# PROBLEM DESCRIPTION
Transcribe the listing below only from the line with "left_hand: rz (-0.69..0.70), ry" up to and including the line with "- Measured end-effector".

# THE DATA
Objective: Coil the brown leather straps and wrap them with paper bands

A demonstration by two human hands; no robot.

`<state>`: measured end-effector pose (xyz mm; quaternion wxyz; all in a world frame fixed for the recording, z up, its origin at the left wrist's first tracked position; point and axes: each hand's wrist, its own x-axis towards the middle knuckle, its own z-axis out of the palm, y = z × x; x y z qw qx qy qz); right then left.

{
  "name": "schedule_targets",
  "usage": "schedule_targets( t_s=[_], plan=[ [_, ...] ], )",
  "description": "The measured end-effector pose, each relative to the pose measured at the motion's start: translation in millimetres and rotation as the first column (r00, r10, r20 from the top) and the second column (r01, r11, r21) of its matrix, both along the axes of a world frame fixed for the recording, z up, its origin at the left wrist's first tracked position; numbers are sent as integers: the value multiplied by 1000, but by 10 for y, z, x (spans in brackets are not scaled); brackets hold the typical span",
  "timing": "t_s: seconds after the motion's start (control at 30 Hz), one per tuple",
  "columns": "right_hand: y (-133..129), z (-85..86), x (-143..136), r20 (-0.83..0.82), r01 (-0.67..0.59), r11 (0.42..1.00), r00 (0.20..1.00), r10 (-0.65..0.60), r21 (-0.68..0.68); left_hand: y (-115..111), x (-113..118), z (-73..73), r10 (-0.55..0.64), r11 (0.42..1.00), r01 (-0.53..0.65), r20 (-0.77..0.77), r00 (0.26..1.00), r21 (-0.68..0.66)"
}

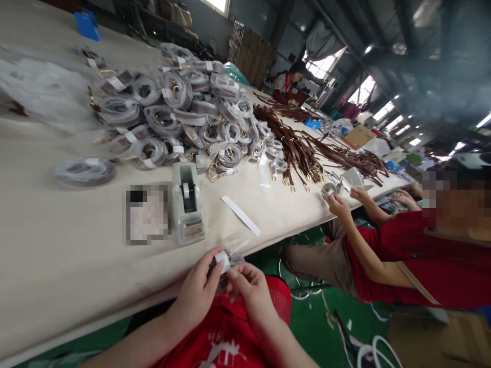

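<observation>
Just off the table's front edge, over my lap, I hold a small coiled strap in clear wrap (235, 259) with a white paper band (222, 261) around it. My left hand (205, 273) is closed on its left side, thumb against the band. From the right, my right hand (248, 286) pinches the same coil, fingers bent. A white paper strip (241, 215) lies on the table beyond my hands. Left of it stands a tape dispenser (188, 204). Behind that is a heap of wrapped coiled straps (192, 102) with gold clasps and white bands.
One wrapped coil (85, 171) lies apart at left, near clear plastic bags (42, 87). Brown straps (295, 145) with gold buckles spread along the table (146, 271). At right sits a co-worker in a red shirt (378, 260), hands at a coil. Another person (284, 84) is farther back.
</observation>
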<state>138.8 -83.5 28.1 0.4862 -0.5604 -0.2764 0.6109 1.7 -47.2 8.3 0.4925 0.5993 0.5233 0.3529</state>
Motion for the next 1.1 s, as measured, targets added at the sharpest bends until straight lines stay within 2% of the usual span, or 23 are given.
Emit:
schedule_targets(
  t_s=[0.37, 0.5, 0.6, 0.73, 0.97, 1.1],
  plan=[
    [29, -51, 70, -19, -76, 994, 997, 74, -84, -82, 33, -15, -38, 997, 41, -58, 998, 60],
    [17, -77, 64, -22, -72, 994, 997, 70, -85, -65, 27, -9, -55, 995, 62, -91, 994, 73],
    [-13, -77, 88, -59, -122, 989, 991, 117, -87, -30, 16, 0, -68, 996, 73, -101, 993, 56],
    [-58, -70, 142, -132, -227, 966, 969, 210, -127, -13, 3, -38, -72, 997, 76, -104, 992, 33],
    [-131, -115, 146, -235, -274, 917, 949, 210, -289, -57, -11, -150, -70, 992, 81, -121, 990, 94],
    [-208, -141, 148, -189, -356, 883, 932, 310, -305, 1, -56, -138, -32, 999, 31, -14, 999, -14]
  ],
)
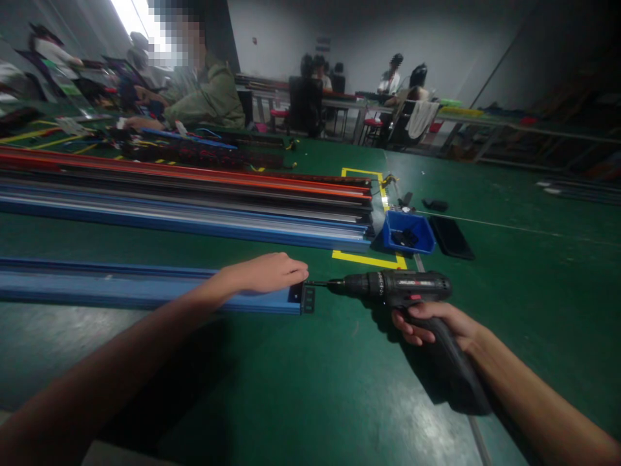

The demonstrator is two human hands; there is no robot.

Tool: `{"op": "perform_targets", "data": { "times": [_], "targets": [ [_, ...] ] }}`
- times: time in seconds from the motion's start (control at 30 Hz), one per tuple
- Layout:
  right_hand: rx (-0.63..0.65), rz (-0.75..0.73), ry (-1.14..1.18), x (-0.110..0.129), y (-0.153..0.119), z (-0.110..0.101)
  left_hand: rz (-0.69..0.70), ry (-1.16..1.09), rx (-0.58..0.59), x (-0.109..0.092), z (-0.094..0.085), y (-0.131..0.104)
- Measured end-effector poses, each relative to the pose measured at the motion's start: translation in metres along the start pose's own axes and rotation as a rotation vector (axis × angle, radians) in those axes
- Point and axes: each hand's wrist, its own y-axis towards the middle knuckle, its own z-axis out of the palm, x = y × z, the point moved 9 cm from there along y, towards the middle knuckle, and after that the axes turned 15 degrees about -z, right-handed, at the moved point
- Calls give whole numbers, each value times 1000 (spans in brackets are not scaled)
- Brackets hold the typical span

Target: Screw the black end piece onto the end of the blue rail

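In the head view my right hand (436, 323) is wrapped round the grip of a black cordless drill (407, 285), which points left. Its long thin bit (320, 283) reaches the black end cap (308, 299) of a blue metal profile (160, 288). Whether the bit sits in a screw is too small to tell. Over the profile's right end lies my left hand (266, 272), closed on it, with the thumb and index finger close to the bit's tip. The other fingertips are hidden behind the hand.
Behind lie several long profiles, blue, black and orange (218, 175). A blue bin (417, 243) with small black parts stands at their right end, beside a dark flat object (451, 236). Yellow tape (369, 259) marks the green table. Across it, a person in a green jacket (213, 97) works.
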Motion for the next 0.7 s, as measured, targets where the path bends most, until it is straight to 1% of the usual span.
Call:
{"op": "perform_targets", "data": {
  "times": [0.33,0.7],
  "targets": [
    [-22,13,9,-2,-1,-1,12,-34,24,-4,-1,-1],
    [37,-1,17,-1,0,-1,12,-44,-9,-1,-2,0]
  ]
}}
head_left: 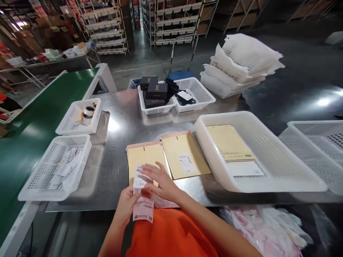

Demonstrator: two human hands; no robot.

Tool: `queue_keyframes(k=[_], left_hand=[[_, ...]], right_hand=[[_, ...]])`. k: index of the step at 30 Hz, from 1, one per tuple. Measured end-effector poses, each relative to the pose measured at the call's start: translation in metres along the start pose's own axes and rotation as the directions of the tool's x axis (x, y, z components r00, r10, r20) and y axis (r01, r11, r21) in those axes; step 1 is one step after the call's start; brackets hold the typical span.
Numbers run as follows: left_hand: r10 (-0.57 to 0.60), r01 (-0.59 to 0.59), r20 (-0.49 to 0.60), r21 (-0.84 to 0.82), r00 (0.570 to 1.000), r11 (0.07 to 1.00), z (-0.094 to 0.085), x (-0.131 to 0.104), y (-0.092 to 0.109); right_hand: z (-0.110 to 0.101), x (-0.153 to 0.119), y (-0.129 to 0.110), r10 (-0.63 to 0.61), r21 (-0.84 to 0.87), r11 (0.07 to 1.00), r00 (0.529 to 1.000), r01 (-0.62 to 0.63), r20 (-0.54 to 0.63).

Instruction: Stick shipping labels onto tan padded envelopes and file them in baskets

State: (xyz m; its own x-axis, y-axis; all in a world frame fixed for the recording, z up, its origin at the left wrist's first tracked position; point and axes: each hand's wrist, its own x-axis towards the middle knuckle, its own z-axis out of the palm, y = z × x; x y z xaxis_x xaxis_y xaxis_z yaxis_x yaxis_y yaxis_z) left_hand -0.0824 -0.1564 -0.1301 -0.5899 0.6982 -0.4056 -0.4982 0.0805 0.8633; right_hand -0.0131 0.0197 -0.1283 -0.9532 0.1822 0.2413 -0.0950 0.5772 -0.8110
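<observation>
My left hand [126, 204] pinches the left edge of a printed label strip [144, 209] that hangs over the table's front edge. Across the upper part of the strip lies my right hand [161, 183], its fingers spread and slightly blurred; its thumb side is over the paper. Behind the hands, a yellow envelope stack [147, 153] rests on the metal table. Just right of it sits a second yellow envelope stack [191, 142], tilted a little, with a white label [187, 163] on its top envelope.
A large white tray [289, 175] with a yellow envelope stands at right. Baskets with black boxes [157, 90] are at the back. Two white baskets [87, 153] line the left side by a green conveyor [40, 107]. Stacked white baskets [227, 85] stand back right.
</observation>
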Motion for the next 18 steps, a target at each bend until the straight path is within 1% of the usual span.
queue_keyframes(k=[1,2,3,4,6,8,9,10,12,14,16,17,18], left_hand=[[-0.005,0.006,0.026,-0.007,1.000,1.000,0.002,0.000,0.001],[-0.018,0.018,0.042,-0.005,0.999,1.000,0.005,0.000,0.002],[-0.036,0.036,0.050,0.003,0.998,0.999,0.007,0.000,0.003],[-0.059,0.059,0.052,0.010,0.997,0.998,0.008,-0.001,0.003],[-0.104,0.102,0.067,0.026,0.992,0.994,0.011,-0.001,0.003],[-0.136,0.132,0.091,0.051,0.986,0.990,0.012,-0.001,0.001],[-0.149,0.142,0.102,0.073,0.984,0.987,0.011,-0.001,0.000],[-0.162,0.151,0.109,0.102,0.981,0.983,0.010,-0.001,-0.001],[-0.195,0.175,0.112,0.169,0.974,0.970,0.004,0.000,-0.004],[-0.239,0.204,0.122,0.247,0.963,0.947,-0.012,-0.001,-0.011],[-0.287,0.229,0.126,0.349,0.950,0.909,-0.039,-0.009,-0.020],[-0.279,0.222,0.080,0.417,0.957,0.881,-0.056,-0.015,-0.026],[-0.248,0.213,0.005,0.493,0.969,0.844,-0.075,-0.022,-0.031]], right_hand=[[0.000,-0.005,-0.005,-0.002,0.070,0.998,0.994,-0.006,0.110],[0.000,-0.010,-0.009,0.031,0.164,0.985,0.981,-0.063,0.193],[0.002,-0.014,-0.011,0.087,0.269,0.950,0.964,-0.156,0.252],[0.004,-0.018,-0.011,0.150,0.373,0.891,0.943,-0.260,0.297],[0.009,-0.025,-0.008,0.239,0.543,0.725,0.894,-0.425,0.380],[0.015,-0.030,-0.001,0.267,0.635,0.579,0.855,-0.512,0.445],[0.018,-0.031,0.004,0.271,0.658,0.529,0.842,-0.536,0.467],[0.021,-0.032,0.010,0.277,0.672,0.496,0.833,-0.551,0.479],[0.024,-0.029,0.025,0.305,0.672,0.474,0.822,-0.569,0.481],[0.022,-0.022,0.044,0.360,0.635,0.488,0.801,-0.599,0.478],[0.012,-0.011,0.064,0.445,0.597,0.477,0.763,-0.645,0.468],[0.004,-0.006,0.074,0.502,0.597,0.459,0.747,-0.658,0.436],[-0.003,0.000,0.082,0.556,0.619,0.453,0.746,-0.641,0.366]])
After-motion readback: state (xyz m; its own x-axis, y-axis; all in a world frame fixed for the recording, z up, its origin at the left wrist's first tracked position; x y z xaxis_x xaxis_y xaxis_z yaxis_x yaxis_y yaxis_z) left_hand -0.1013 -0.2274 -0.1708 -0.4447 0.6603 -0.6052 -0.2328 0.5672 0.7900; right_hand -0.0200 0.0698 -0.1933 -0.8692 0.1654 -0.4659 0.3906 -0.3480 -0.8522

# EXERCISE RESPONSE
  left_hand: rz (-0.69..0.70), ry (-1.16..1.09), rx (-0.58..0.59), x (-0.109..0.092), z (-0.094..0.085), y (-0.131..0.104)
- Measured end-effector poses, each relative to the pose measured at the motion's start: translation in metres along the start pose's own axes and rotation as a rotation vector (axis × angle, radians) in those axes

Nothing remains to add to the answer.